Proposed airport privatization will drive up costs for travellers, say CEOs
Transport Canada says it's still consulting with industry experts and no decisions have been made
Airports across Canada are warning consumers about potential federal changes they say could drive up costs for consumers.
"What's happening is that people look around, especially from finance, and say, 'Well that's a heck of an asset, let's sell that off,'" said Craig Richmond, CEO of Vancouver International Airport.
"The problem with that is, if you sell it off, we would be worth a lot of money, and then whoever bought it has to make that money back. And we know that's going to drive costs up."
Transport Canada is currently consulting with industry experts on a review of the Transportation Act that was tabled earlier this year.
Objectives of the review, which was initiated by the previous federal government, include, "improving the health of the air transport sector in Canada."
"The world is changing and moving inevitably towards a liberal open market for air services," says the report.
"A system based on competition, market forces and the user-pay principle is the best means to deliver a robust air transport sector in most cases."
Craig Richmond and Ottawa International Airport CEO Mark Laroche recently penned their concerns about the changes in an op-ed published in the Globe and Mail.
Moving towards privatization
Major airports across Canada, including Vancouver's, are currently operated by non-profit private companies governed by local boards.
According to the report, up to 25 per cent of their costs go towards paying the federal government rent for infrastructure and land, as well as municipal taxes.
One of the report's recommendations includes, "moving within three years to a share-capital structure ... with equity-based financing from large institutional investors."

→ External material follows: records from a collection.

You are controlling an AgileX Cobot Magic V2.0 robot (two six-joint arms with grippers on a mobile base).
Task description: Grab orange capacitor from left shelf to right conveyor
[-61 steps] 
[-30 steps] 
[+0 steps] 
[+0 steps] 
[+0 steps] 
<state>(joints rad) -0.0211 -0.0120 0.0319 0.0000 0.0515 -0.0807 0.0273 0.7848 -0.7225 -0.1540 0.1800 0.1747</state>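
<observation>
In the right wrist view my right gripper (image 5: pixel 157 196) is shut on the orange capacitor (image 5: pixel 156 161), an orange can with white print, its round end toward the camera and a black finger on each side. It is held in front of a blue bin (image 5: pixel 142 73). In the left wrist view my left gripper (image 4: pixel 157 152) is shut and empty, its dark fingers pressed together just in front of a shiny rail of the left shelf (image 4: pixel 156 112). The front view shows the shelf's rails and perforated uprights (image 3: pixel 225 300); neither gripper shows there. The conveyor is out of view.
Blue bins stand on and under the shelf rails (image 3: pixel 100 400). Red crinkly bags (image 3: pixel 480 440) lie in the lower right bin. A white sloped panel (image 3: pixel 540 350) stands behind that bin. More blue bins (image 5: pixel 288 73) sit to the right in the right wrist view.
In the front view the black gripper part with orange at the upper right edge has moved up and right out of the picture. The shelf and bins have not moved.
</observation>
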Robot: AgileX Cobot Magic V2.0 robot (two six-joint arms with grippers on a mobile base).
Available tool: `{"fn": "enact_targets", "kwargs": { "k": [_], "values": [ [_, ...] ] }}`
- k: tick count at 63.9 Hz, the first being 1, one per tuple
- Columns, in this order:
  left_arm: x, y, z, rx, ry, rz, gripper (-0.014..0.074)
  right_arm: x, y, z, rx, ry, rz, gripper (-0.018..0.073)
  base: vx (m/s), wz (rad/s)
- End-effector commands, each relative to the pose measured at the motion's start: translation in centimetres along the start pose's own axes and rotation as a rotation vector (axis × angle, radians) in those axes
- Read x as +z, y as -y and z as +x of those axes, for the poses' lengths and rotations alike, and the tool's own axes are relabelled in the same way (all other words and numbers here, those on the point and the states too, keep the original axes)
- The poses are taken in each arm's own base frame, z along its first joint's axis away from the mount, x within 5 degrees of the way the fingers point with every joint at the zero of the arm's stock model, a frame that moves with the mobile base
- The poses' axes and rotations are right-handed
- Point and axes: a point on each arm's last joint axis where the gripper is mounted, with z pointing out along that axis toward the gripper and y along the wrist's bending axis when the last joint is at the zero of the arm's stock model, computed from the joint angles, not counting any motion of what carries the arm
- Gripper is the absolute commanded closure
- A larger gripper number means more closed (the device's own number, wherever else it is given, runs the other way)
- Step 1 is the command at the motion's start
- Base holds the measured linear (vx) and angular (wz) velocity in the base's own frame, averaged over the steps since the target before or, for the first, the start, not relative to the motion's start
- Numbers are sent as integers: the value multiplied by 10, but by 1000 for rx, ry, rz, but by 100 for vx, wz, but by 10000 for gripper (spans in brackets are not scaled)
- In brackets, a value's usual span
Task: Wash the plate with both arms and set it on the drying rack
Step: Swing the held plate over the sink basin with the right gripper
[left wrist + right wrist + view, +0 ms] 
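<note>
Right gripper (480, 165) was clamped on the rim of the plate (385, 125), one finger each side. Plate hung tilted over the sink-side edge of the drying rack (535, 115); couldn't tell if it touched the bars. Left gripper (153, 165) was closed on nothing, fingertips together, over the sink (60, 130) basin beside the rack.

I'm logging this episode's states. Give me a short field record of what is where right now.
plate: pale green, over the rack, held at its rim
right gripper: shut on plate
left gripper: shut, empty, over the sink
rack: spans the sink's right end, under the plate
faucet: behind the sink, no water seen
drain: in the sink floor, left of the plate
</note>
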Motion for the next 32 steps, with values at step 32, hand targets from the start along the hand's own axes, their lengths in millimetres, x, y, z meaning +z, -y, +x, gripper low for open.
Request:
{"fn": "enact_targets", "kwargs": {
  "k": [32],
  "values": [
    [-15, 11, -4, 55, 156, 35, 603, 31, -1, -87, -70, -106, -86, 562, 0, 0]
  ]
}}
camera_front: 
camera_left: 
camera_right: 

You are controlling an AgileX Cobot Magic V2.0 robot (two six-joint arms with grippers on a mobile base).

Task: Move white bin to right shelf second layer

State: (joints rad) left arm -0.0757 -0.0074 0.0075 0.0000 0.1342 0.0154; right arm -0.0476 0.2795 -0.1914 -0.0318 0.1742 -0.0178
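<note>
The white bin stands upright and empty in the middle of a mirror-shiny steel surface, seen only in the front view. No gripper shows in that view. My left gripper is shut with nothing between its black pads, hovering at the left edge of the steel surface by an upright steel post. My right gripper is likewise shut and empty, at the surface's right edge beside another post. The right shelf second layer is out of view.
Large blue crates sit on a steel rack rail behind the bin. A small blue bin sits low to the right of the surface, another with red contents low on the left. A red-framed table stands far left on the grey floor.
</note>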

This change would be accompanied by legislation to protect commercial and national interests, according to the report, and there would likely be some limits on the amount of foreign ownership.
But Richmond says operating an airport with a goal of benefiting overseas investors won't benefit consumers.
"I think it would be a mistake to sell it off to a private company for a one-time hit," he said. "Right now the airport is purpose-driven, not profit-driven."
Richmond points out that travellers have paid for years of upgrades and improvement fees, and to have them now potentially pay off a private company's asset acquisition costs would be unfair.
Isabelle Dostaler, a professor with the Molson School of Business at Concordia University, said the aviation community is divided over the proposed changes.
"I think we should take our time to think this through," Dostaler said.
"Maybe privatization is not a bad idea, but we really have to think long and hard about what will be the price."
She points out that privatization that took place in the 1990s has turned some Canadian airports into more pleasurable places for travellers, and has also allowed them to generate more non-aeronautical revenue than ever before.
"They really have turned a government-run entity that was not so efficiently run into so much more," she said.
"Having said that, the solutions that are proposed are highly debatable."
Dostaler said it's not clear if consumer costs will increase if airports are privatized further. She calls the federal report an "excellent diagnosis of the situation" that points out how airports aren't as efficient as they could be.
But what worries her most is the sense that a one-size-fits-all solution is being proposed for airports across the country.
"A solution that may be good for Vancouver may not be good for Toronto," she said. "The unique situation of each airport needs to be considered."
'The costs will only ever go up'
Meanwhile, Richmond says he's actively campaigning against the proposed changes.
He says Credit Swiss bankers have already been visiting YVR to evaluate its assets.
"They're studying it intently. So we want to get the word out that this is a bad idea," he said.
"You're going to regret selling the airports, because once you do, they're gone forever and the costs will only ever go up."
Transport Canada emphasizes that the report's findings are only preliminary; the federal government is reviewing them and has not made any decisions.